▶ [Work item]: Go through the listing and write out each line exactly.

-------

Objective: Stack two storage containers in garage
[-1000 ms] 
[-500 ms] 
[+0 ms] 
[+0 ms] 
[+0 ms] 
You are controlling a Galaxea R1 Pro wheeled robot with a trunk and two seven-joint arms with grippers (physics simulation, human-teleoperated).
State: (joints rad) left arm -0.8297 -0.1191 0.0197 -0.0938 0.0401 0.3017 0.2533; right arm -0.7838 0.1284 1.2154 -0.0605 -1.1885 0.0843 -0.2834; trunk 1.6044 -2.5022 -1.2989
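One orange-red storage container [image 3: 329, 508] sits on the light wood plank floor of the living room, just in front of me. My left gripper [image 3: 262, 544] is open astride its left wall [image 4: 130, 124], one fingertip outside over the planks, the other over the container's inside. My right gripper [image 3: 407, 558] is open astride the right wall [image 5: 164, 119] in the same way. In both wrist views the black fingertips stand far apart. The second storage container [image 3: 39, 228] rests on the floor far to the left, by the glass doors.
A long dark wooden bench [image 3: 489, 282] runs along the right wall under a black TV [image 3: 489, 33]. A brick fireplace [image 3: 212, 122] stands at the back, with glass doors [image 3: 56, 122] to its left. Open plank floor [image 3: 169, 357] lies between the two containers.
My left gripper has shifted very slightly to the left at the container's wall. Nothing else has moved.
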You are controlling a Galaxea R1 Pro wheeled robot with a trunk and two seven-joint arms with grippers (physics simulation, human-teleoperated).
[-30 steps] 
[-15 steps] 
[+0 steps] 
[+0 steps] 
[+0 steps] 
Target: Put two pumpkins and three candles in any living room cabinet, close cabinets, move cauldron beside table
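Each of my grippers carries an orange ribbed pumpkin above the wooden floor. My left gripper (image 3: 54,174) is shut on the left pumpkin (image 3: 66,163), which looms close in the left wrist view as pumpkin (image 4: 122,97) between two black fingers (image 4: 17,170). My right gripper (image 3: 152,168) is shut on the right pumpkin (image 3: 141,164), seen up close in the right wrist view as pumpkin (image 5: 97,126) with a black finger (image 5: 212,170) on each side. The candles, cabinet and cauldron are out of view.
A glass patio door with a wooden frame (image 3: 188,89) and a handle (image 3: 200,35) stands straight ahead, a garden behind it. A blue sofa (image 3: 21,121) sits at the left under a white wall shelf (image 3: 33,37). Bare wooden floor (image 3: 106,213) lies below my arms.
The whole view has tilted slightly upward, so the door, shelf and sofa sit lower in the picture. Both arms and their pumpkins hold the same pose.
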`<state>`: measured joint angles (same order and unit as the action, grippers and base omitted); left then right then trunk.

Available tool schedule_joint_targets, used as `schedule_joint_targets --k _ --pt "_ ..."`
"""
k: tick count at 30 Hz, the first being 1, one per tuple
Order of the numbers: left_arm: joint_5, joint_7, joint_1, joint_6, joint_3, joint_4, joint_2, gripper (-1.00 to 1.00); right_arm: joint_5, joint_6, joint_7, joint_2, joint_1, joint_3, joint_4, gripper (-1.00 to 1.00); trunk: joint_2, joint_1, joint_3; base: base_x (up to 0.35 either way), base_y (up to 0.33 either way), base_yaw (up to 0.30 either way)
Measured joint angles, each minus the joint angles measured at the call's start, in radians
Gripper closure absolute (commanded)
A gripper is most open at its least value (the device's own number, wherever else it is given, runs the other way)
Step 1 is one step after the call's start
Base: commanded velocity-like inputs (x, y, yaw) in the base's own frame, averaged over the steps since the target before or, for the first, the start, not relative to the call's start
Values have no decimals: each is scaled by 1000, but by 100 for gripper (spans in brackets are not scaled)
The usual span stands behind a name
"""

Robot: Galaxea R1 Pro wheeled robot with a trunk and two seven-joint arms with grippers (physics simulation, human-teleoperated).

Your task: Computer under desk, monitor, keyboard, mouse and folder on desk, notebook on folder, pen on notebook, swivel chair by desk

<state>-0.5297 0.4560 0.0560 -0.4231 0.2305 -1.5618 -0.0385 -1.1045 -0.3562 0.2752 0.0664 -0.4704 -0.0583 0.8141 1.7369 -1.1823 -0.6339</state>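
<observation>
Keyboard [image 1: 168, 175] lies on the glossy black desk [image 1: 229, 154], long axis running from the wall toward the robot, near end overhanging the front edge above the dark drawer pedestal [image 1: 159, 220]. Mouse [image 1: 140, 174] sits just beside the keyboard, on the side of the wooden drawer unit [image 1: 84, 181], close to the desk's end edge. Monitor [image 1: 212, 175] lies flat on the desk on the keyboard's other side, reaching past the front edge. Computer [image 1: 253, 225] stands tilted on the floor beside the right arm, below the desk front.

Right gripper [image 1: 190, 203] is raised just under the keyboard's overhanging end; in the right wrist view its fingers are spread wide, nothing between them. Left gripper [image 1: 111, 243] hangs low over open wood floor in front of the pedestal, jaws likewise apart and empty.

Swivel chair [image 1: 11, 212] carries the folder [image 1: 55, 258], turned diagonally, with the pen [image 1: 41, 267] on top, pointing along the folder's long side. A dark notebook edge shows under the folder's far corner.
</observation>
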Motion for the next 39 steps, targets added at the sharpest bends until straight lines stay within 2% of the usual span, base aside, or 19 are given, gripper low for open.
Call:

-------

▶ [Result]:
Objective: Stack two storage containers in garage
[-1000 ms] 
[-500 ms] 
[+0 ms] 
[+0 ms] 
[+0 ms] 
You are controlling a Galaxea R1 Pro wheeled robot with a trunk and two seven-joint arms with grippers (physics simulation, human-teleoperated).
State: (joints rad) left arm -0.8297 -0.1191 0.0197 -0.0938 0.0401 0.3017 0.2533; right arm -0.7838 0.1284 1.2154 -0.0605 -1.1885 0.0843 -0.2834; trunk 1.6044 -2.5022 -1.2989
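One orange-red storage container [image 3: 329, 508] sits on the light wood plank floor of the living room, just in front of me. My left gripper [image 3: 262, 544] is open astride its left wall [image 4: 130, 124], one fingertip outside over the planks, the other over the container's inside. My right gripper [image 3: 407, 558] is open astride the right wall [image 5: 164, 119] in the same way. In both wrist views the black fingertips stand far apart. The second storage container [image 3: 39, 228] rests on the floor far to the left, by the glass doors.
A long dark wooden bench [image 3: 489, 282] runs along the right wall under a black TV [image 3: 489, 33]. A brick fireplace [image 3: 212, 122] stands at the back, with glass doors [image 3: 56, 122] to its left. Open plank floor [image 3: 169, 357] lies between the two containers.
My left gripper has shifted very slightly to the left at the container's wall. Nothing else has moved.
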You are controlling a Galaxea R1 Pro wheeled robot with a trunk and two seven-joint arms with grippers (physics simulation, human-teleoperated).
[-30 steps] 
[-15 steps] 
[+0 steps] 
[+0 steps] 
[+0 steps] 
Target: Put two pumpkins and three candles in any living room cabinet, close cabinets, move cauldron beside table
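Each of my grippers carries an orange ribbed pumpkin above the wooden floor. My left gripper (image 3: 54,174) is shut on the left pumpkin (image 3: 66,163), which looms close in the left wrist view as pumpkin (image 4: 122,97) between two black fingers (image 4: 17,170). My right gripper (image 3: 152,168) is shut on the right pumpkin (image 3: 141,164), seen up close in the right wrist view as pumpkin (image 5: 97,126) with a black finger (image 5: 212,170) on each side. The candles, cabinet and cauldron are out of view.
A glass patio door with a wooden frame (image 3: 188,89) and a handle (image 3: 200,35) stands straight ahead, a garden behind it. A blue sofa (image 3: 21,121) sits at the left under a white wall shelf (image 3: 33,37). Bare wooden floor (image 3: 106,213) lies below my arms.
The whole view has tilted slightly upward, so the door, shelf and sofa sit lower in the picture. Both arms and their pumpkins hold the same pose.
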`<state>`: measured joint angles (same order and unit as the action, grippers and base omitted); left then right then trunk.

Available tool schedule_joint_targets, used as `schedule_joint_targets --k _ --pt "_ ..."`
"""
k: tick count at 30 Hz, the first being 1, one per tuple
Order of the numbers: left_arm: joint_5, joint_7, joint_1, joint_6, joint_3, joint_4, joint_2, gripper (-1.00 to 1.00); right_arm: joint_5, joint_6, joint_7, joint_2, joint_1, joint_3, joint_4, gripper (-1.00 to 1.00); trunk: joint_2, joint_1, joint_3; base: base_x (up to 0.35 either way), base_y (up to 0.33 either way), base_yaw (up to 0.30 either way)
Measured joint angles, each minus the joint angles measured at the call's start, in radians
Gripper closure absolute (commanded)
A gripper is most open at its least value (the device's own number, wherever else it is given, runs the other way)
Step 1 is one step after the call's start
Base: commanded velocity-like inputs (x, y, yaw) in the base's own frame, averaged over the steps since the target before or, for the first, the start, not relative to the call's start
Values have no decimals: each is scaled by 1000, but by 100 for gripper (spans in brackets are not scaled)
The usual span stands behind a name
"""

Robot: Galaxea R1 Pro wheeled robot with a trunk and two seven-joint arms with grippers (physics simulation, human-teleoperated).

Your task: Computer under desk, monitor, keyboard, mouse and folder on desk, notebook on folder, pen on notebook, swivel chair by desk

<state>-0.5297 0.4560 0.0560 -0.4231 0.2305 -1.5618 -0.0385 -1.1045 -0.3562 0.2752 0.0664 -0.4704 -0.0583 0.8141 1.7369 -1.1823 -0.6339</state>
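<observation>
Keyboard [image 1: 168, 175] lies on the glossy black desk [image 1: 229, 154], long axis running from the wall toward the robot, near end overhanging the front edge above the dark drawer pedestal [image 1: 159, 220]. Mouse [image 1: 140, 174] sits just beside the keyboard, on the side of the wooden drawer unit [image 1: 84, 181], close to the desk's end edge. Monitor [image 1: 212, 175] lies flat on the desk on the keyboard's other side, reaching past the front edge. Computer [image 1: 253, 225] stands tilted on the floor beside the right arm, below the desk front.

Right gripper [image 1: 190, 203] is raised just under the keyboard's overhanging end; in the right wrist view its fingers are spread wide, nothing between them. Left gripper [image 1: 111, 243] hangs low over open wood floor in front of the pedestal, jaws likewise apart and empty.

Swivel chair [image 1: 11, 212] carries the folder [image 1: 55, 258], turned diagonally, with the pen [image 1: 41, 267] on top, pointing along the folder's long side. A dark notebook edge shows under the folder's far corner.
</observation>
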Motion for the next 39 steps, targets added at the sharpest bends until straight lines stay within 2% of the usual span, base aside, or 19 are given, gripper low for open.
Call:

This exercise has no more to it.